§ EXERCISE:
Return all the lines below, exactly as they read.

§ GIVEN INFORMATION:

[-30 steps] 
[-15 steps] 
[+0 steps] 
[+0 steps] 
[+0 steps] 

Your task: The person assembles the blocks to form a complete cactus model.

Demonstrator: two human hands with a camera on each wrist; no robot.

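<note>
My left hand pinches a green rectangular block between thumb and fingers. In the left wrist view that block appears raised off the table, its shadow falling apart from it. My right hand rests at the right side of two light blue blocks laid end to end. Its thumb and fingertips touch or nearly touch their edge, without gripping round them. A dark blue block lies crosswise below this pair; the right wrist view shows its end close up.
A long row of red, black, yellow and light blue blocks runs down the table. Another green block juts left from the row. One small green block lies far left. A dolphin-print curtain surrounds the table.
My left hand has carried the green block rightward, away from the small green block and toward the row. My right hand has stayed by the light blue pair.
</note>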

§ OUTPUT FOR THIS EXERCISE:
[-30 steps] 
[-15 steps] 
[+0 steps] 
[+0 steps] 
[+0 steps] 

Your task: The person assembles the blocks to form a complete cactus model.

Demonstrator: two human hands with a camera on each wrist; no robot.

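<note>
My left hand pinches a green rectangular block between thumb and fingers. In the left wrist view that block appears raised off the table, its shadow falling apart from it. My right hand rests at the right side of two light blue blocks laid end to end. Its thumb and fingertips touch or nearly touch their edge, without gripping round them. A dark blue block lies crosswise below this pair; the right wrist view shows its end close up.
A long row of red, black, yellow and light blue blocks runs down the table. Another green block juts left from the row. One small green block lies far left. A dolphin-print curtain surrounds the table.
My left hand has carried the green block rightward, away from the small green block and toward the row. My right hand has stayed by the light blue pair.
</note>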

This output is complete, and the exercise is done.